CENP‐R acts bilaterally as a tumor suppressor and as an oncogene in the two‐stage skin carcinogenesis model

• Published in: Cancer science Vol. 108; no. 11; pp. 2142 - 2148
• Main Authors: Okumura, Kazuhiro, Kagawa, Naoko, Saito, Megumi, Yoshizawa, Yasuhiro, Munakata, Haruka, Isogai, Eriko, Fukagawa, Tatsuo, Wakabayashi, Yuichi
• Format: Journal Article
• Language: English
• Published: England John Wiley & Sons, Inc 01.11.2017; John Wiley and Sons Inc
• Subjects: 9,10-Dimethyl-1,2-benzanthracene; 9,10-Dimethyl-1,2-benzanthracene - toxicity; Animals; Anthracene; Apoptosis; Breast cancer; Carcinogenesis; Carcinogenesis - chemically induced; Carcinogenesis - genetics; Carcinogenesis - pathology; Carcinoma, Squamous Cell - chemically induced; Carcinoma, Squamous Cell - genetics; Carcinoma, Squamous Cell - pathology; Cell cycle; Cell Proliferation - genetics; Cell Transformation, Neoplastic - genetics; CENP; Centromere - genetics; Chromosomes; Defects; Growth factors; Humans; Kinetochores; Laboratory animals; Localization; malignant conversion; Mice; Mice, Knockout; Mitosis; mouse model; Mutation; Nuclear Proteins - genetics; Oncogene Proteins - genetics; Oncogenes; Original; Ovarian cancer; papilloma; Proteins; Rodents; Skin Neoplasms - chemically induced; Skin Neoplasms - genetics; Skin Neoplasms - pathology; Squamous cell carcinoma; Transgenic animals; Tumor suppressor genes; Tumor Suppressor Proteins - genetics; Tumors; two‐stage skin carcinogenesis; United States > US; two-stage skin carcinogenesis; CENP; mouse model; malignant conversion; papilloma
• ISSN: 1347-9032; 1349-7006
• DOI: 10.1111/cas.13348

CENP‐R is a component of the CENP‐O complex, including CENP‐O, CENP‐P, CENP‐Q, CENP‐R, and CENP‐U and is constitutively localized to kinetochores throughout the cell cycle in vertebrates.
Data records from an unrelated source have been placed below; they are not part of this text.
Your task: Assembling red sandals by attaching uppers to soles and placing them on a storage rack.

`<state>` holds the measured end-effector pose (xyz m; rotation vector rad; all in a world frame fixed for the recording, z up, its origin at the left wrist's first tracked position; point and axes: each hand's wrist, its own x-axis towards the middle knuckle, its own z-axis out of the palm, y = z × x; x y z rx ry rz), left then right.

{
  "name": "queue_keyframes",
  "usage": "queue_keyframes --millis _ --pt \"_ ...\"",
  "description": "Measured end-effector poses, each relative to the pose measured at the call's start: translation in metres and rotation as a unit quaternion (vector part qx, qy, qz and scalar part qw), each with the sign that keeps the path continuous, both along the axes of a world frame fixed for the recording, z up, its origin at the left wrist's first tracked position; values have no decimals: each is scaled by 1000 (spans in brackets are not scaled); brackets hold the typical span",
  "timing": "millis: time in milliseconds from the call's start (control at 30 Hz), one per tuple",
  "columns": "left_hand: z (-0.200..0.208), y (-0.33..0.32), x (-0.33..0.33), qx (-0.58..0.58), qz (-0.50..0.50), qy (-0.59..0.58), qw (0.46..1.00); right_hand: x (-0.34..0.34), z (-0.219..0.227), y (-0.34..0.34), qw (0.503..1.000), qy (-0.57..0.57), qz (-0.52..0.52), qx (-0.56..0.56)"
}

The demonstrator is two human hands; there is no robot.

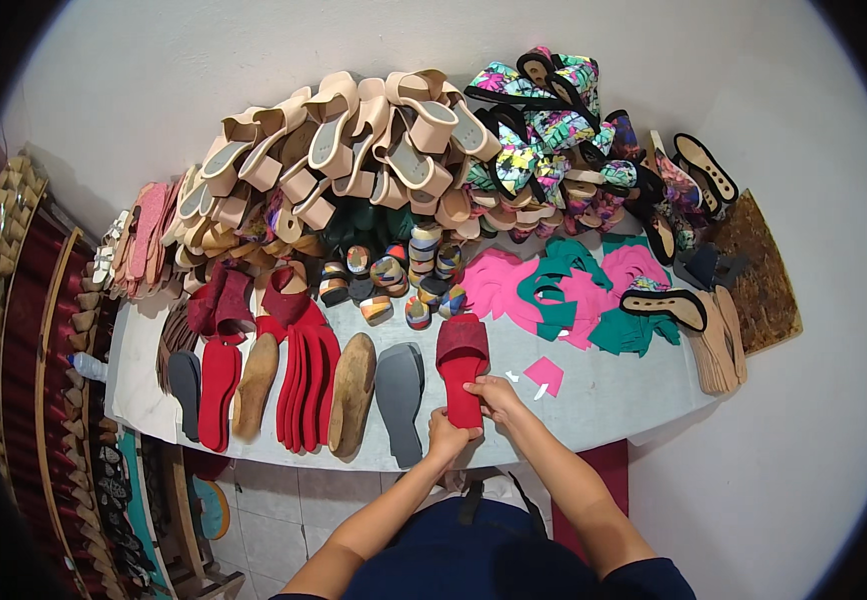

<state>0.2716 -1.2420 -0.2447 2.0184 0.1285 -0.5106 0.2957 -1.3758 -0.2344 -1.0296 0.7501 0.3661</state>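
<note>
Both my hands grip a red slide sandal [463,372] with a dark red strap across its toe end, which points away from me. My left hand [448,436] is closed round the heel end at the table's front edge. On the right side of the sole, my right hand [495,396] pinches it near the heel, thumb on top. Grey soles [399,395] lie just left of the sandal. Beyond them are a wooden shoe last [353,392], a row of red soles [306,385], another wooden last [256,385] and a single red sole [220,390].
Pale heeled sandals [329,135] and floral-patterned sandals [554,130] are piled along the wall. Multicoloured heel blocks [389,275] stand before them. Pink and green cut pieces [564,290] cover the table's right, near tan soles [719,345]. Racks of lasts [9,230] stand left.
</note>
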Motion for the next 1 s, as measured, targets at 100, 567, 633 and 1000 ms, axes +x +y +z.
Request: queue_keyframes --millis 100,567,633,1000 --pt "4 -5 12 -13 -16 130 991 -1 1 -2 1000 -3 -13 12" --pt "52 18 18 -315 -24 221 923 2 27 -16 1000 -11 9 19" --pt "53 20 22 -324 -29 231 917 5 30 -19 992 -73 5 98" --pt "67 28 11 -379 -48 258 888 21 58 -39 909 -243 -28 337"
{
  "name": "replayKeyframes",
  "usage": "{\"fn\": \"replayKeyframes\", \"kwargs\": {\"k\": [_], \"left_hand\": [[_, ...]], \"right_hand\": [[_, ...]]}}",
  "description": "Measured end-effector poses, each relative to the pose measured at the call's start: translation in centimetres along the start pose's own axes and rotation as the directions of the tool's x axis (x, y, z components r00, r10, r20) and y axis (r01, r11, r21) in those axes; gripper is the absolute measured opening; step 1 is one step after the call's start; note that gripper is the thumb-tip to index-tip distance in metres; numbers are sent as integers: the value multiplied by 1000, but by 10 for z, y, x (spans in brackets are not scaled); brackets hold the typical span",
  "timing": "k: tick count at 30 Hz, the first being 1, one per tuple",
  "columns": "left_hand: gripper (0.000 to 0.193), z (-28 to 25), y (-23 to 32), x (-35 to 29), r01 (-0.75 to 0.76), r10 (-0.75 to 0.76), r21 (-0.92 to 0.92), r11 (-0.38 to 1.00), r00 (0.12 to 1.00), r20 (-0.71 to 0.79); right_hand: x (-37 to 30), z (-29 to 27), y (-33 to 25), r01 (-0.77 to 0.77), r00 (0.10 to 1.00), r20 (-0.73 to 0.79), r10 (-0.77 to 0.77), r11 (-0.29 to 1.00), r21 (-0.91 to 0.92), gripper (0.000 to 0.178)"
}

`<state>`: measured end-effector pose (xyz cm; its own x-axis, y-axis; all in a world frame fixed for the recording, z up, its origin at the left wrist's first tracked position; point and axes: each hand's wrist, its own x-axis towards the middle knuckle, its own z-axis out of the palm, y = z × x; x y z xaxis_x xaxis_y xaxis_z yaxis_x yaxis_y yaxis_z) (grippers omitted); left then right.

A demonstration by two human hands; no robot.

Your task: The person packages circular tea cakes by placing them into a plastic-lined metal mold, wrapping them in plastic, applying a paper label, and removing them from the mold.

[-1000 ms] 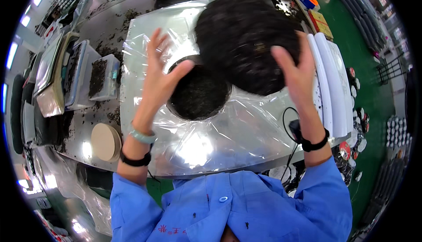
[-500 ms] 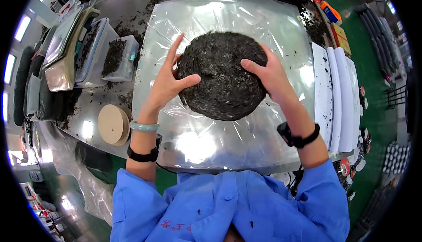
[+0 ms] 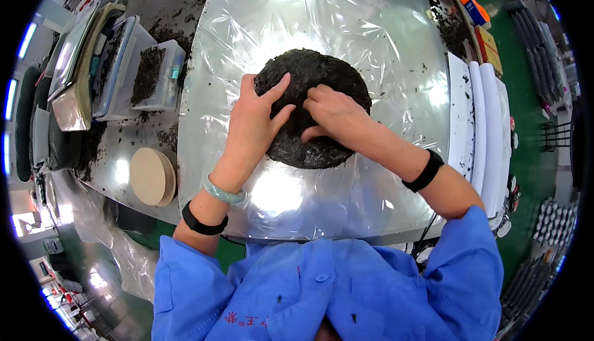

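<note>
From my end I see the cake (image 3: pixel 298 87) lying flat beneath both hands, its broad face turned up towards my camera. Its outline is close to round, so I can pick out no long axis and no end that points anywhere; its rim simply runs out past the hands on the far side and to the right.

It is blackish brown, rough and fibrous, like matted flakes pressed together. The edge is uneven, a little ragged nearest me, and the face is mostly dull.

My view has the left hand (image 3: pixel 250 121) spread over the cake's left side, thumb and forefinger apart on the top. The right hand (image 3: pixel 339 115) has its fingers curled down on the middle, just right of the left thumb; I cannot tell whether they pinch anything.

Clear film (image 3: pixel 402 62) spreads under the cake and out around both hands, creased and shiny. Well left of the left hand I make out a tub (image 3: pixel 167 72) of dark flakes and, nearer me, beige rounds (image 3: pixel 147 177). White rolls (image 3: pixel 493 130) lie well right of the right hand.
</note>
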<state>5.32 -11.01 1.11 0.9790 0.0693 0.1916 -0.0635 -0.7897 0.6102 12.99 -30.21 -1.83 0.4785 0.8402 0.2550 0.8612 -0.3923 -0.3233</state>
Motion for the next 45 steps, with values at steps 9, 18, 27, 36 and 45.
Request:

CENP‐R‐deficient chicken DT40 cells are viable and show a very minor effect on mitosis. To investigate the functional roles of CENP‐R in vivo, we generated CENP‐R‐deficient mice (Cenp‐r−/−). Mice heterozygous or homozygous for Cenp‐r null mutation are viable and healthy, with no apparent defect in growth and morphology, indicating Cenp‐r is not essential for normal development. Accordingly, to investigate the role of the Cenp‐r gene in skin carcinogenesis, we subjected Cenp‐r−/− mice to the 7,12‐dimethylbenz(a)anthracene (DMBA)/TPA chemical carcinogenesis protocol and monitored tumor development. As a result, Cenp‐r−/− mice initially developed significantly more papillomas than control wild‐type mice. However, papillomas in Cenp‐r−/− mice showed a decrease of proliferative cells and an increase of apoptotic cells. As a result, they did not grow bigger and some papillomas showed substantial regression. Furthermore, papillomas in Cenp‐r−/− mice showed lower frequency of malignant conversion to squamous cell carcinomas. These results indicate Cenp‐r functions bilaterally in cancer development: during early developmental stages, Cenp‐r functions as a tumor suppressor, but during the expansion and progression of papillomas it functions as a tumor‐promoting factor. Cenp‐r functions bilaterally in cancer development: during early developmental stages, Cenp‐r behaves as a tumor suppressor, but during the expansion and progression of papillomas it behaves as a tumor‐promoting factor.